Figure 3 shows the leakage current curves for the 100 Ah cell at two SOC levels under identical 40°C, 65-hour constant voltage conditions. The stabilized leakage currents are:

Table 2. Leakage current as a function of state of charge (SOC)
SOC	Leakage Current (LC)	Interpretation
20% SOC	553 μA	Lower electrode-electrolyte interface polarization; fewer mobile Li⁺ at anode surface → slower self-discharge
100% SOC	1,287 μA	Higher interface polarization; abundant mobile Li⁺ at anode-electrolyte interface → accelerated parasitic reactions → faster self-discharge

Interpretation: at high SOC, the anode–electrolyte interface potential cannot reach equilibrium because there are more mobile lithium ions at the anode surface. These ions more readily migrate to the interface and participate in parasitic side reactions.^[2] Additionally, electron–ion–electrolyte complex species form more readily at high SOC, increasing reversible self-discharge. The result is that self-discharge at 100% SOC is more than 2× greater than at 20% SOC under identical temperature conditions.

3.2 Effect of Temperature on Lithium-Ion Battery Self-Discharge

Figure 4. Leakage current comparison for 100 Ah power cell at 20°C vs. 50°C (65 h constant voltage hold): (a) leakage current curves — stabilized values: 20°C LC = 142 µA; 50°C LC = 620 µA; (b) voltage detail confirming constant voltage stability throughout measurement.

Figure 4 compares leakage current at two operating temperatures at the same SOC condition. The stabilized leakage currents are:

Table 3. Leakage current as a function of temperature
Temperature	Leakage Current (LC)	Interpretation
20°C	142 μA	Lower electrochemical reaction rates; stable SEI; slow diffusion of reactive species
50°C	620 μA	Accelerated parasitic reactions via three concurrent mechanisms (see below)

The effect of temperature on self-discharge is larger than the effect of SOC.^[3] Three concurrent mechanisms explain the 4.4× increase in leakage current from 20°C to 50°C:

Electron mobility through SEI: at elevated temperature, electrons are more thermally energized and can penetrate the SEI layer more readily, directly participating as reactants in anode–electrolyte parasitic reactions that consume lithium.
SEI instability and reformation: the SEI layer becomes thermally unstable at high temperature, partially dissolves and reforms. Each reformation cycle consumes lithium ions irreversibly, increasing the self-discharge rate.
Accelerated cathode dissolution and redox reactions: high temperature promotes dissolution of transition-metal ions from the cathode, increases electrolyte reactivity, and accelerates oxidation-reduction reactions throughout the cell — collectively increasing the self-discharge leakage current.

Critical practical note: cells that have been stored at elevated temperatures exhibit persistently higher self-discharge even after returning to ambient temperature — because high-temperature storage produces irreversible changes to the SEI layer and anode surface chemistry that permanently elevate the parasitic reaction rate.

4. Summary

This study measured self-discharge via leakage current under constant voltage for a 100 Ah prismatic power cell under varying SOC and temperature conditions.
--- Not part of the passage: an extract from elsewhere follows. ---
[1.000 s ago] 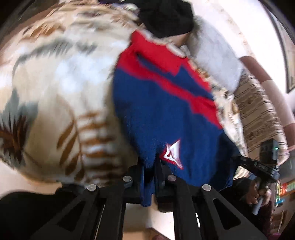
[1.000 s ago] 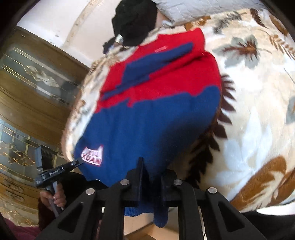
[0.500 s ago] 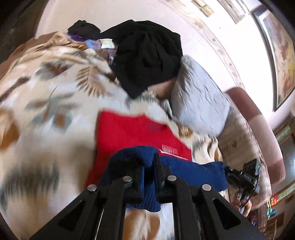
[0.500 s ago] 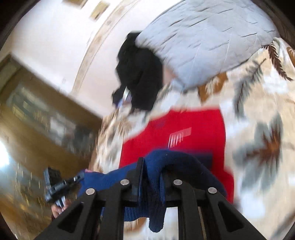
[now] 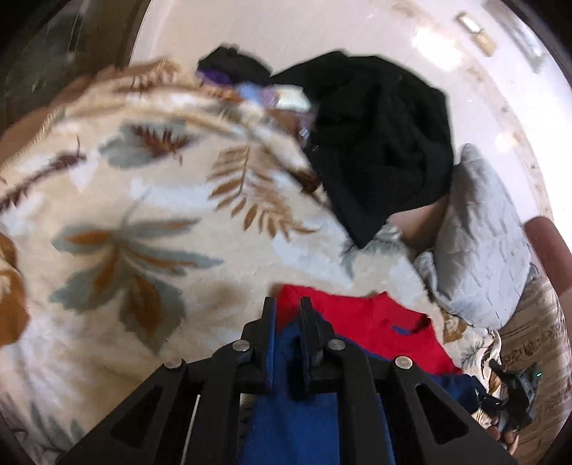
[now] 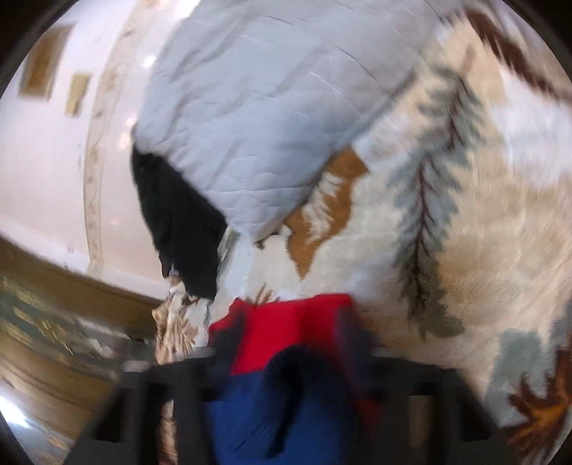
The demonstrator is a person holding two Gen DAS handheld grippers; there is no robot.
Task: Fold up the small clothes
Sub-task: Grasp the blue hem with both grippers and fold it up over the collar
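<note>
two black fingers [image 5: 269,322] of my left gripper [image 5: 287,311] stand a little apart with the blue knit of the sweater [image 5: 371,329] running up between them; they look clenched on that blue edge, though the exact contact is hard to read through the blur. on the right side the picture is badly smeared: i can see my right gripper [image 6: 286,386] as a dark frame with the sweater [image 6: 286,357] bunched in the middle of it, but i cannot tell whether its fingers are closed on the cloth.

in both views the blue lower part of the sweater lies doubled over, on top of its red upper part, and the whole garment rests on the bed's floral blanket [image 5: 143,221], cream with grey and brown leaves. the red part spreads flat just beyond my left fingers.

further out, a pale grey quilted pillow [image 5: 482,250] sits near the far end of the sweater, and a heap of black clothing [image 5: 379,143] leans against it. a white wall [image 5: 286,32] rises behind the bed. in the right view a dark wooden cabinet [image 6: 53,322] stands beside the bed.
</note>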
Key quantitative findings:

Higher SOC increases self-discharge: leakage current at 100% SOC (1,287 µA) is 2.3× greater than at 20% SOC (553 µA) at 40°C.
Higher temperature increases self-discharge more than higher SOC: leakage current at 50°C (620 µA) is 4.4× greater than at 20°C (142 µA).
Cells stored at elevated temperatures retain elevated self-discharge even after cooling to ambient temperature.
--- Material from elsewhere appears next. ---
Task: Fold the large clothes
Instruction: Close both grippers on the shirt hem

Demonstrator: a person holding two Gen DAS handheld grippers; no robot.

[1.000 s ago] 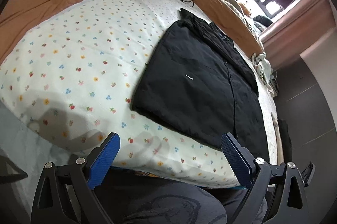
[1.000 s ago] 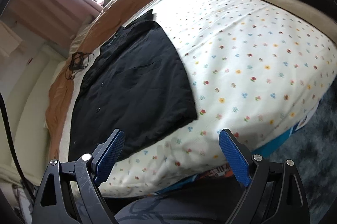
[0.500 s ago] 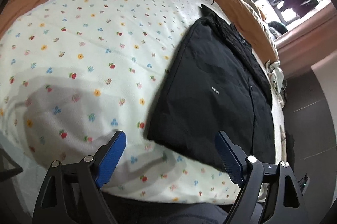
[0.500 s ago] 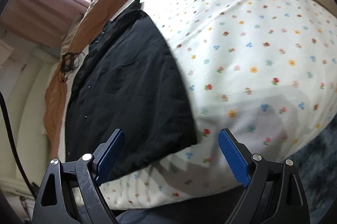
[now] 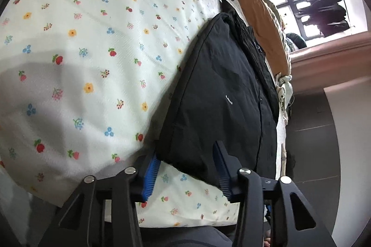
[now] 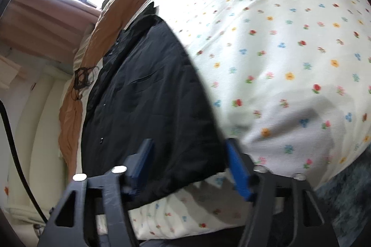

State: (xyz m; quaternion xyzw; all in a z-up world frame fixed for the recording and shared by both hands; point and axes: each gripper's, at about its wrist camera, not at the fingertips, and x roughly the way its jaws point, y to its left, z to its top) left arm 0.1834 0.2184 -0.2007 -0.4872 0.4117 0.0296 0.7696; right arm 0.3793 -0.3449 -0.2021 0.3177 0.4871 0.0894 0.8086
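Both hand-held grippers, left [image 5: 185, 168] and right [image 6: 189, 164], part-open, straddling jacket [image 5: 222, 93] hem corners; pinch every layer before lifting.

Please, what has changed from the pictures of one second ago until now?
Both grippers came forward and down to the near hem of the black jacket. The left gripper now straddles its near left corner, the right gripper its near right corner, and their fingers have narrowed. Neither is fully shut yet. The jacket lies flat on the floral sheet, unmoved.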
The constant-voltage leakage current measurement method provides a direct, quantitative, and time-efficient means of determining the self-discharge rate — eliminating the weeks-long waiting period of conventional capacity retention methods. Beyond individual cell characterization, this method is directly applicable to: power battery self-discharge consistency screening (identifying outlier cells with abnormally high leakage current before module assembly); evaluation of new anode and cathode materials for self-discharge performance; and comparative testing of electrolyte formulations and separator materials for their effect on SEI stability and parasitic reaction rates. The IEST high-precision self-discharge tester, with its 37.5 nA minimum current resolution and 1 µV voltage accuracy, enables these measurements across all standard lithium-ion cell formats.

5. References

[1] Jiang Yuanyuan, Liu Zhu, Luo Hui, et al. ELM indirect prediction method for remaining useful life of lithium batteries. Journal of Electronic Measurement and Instrumentation, 2016, 30(2): 179–185.

[2] Liu Yu, Wang Baofeng, Xie Jingying, Yang Jun, Chen Jian. Electrochemical Characteristic of SEI in Secondary Lithium Batteries. Journal of Inorganic Materials, 2003 (02): 307–312.

[3] Anthony Barré, Deguilhem B, Sébastien Grolleau, et al. A review on lithium-ion battery ageing mechanisms and estimations for automotive applications. Journal of Power Sources, 2013.

6. FAQs

6.1 How to accurately measure lithium-ion battery self-discharge?

The most accurate method for measuring self-discharge is the constant-voltage leakage current method: hold the cell at its open-circuit voltage using a high-precision voltage source, supply a small compensation current to maintain this voltage exactly constant, and measure the stabilized compensation current after the initial relaxation period subsides. This stabilized current is the self-discharge leakage current, directly and quantitatively representing the self-discharge rate. The method requires instrumentation with sub-µA current resolution (the IEST tester achieves 37.5 nA minimum) and µV-level voltage control (1 µV resolution). The initial 10–30 hours of the test show a decaying relaxation current as polarization dissipates; only the fully stabilized current value at the end of the test is the true self-discharge leakage current. This approach is significantly faster and more precise than the conventional 28-day open-circuit voltage decay or capacity retention methods.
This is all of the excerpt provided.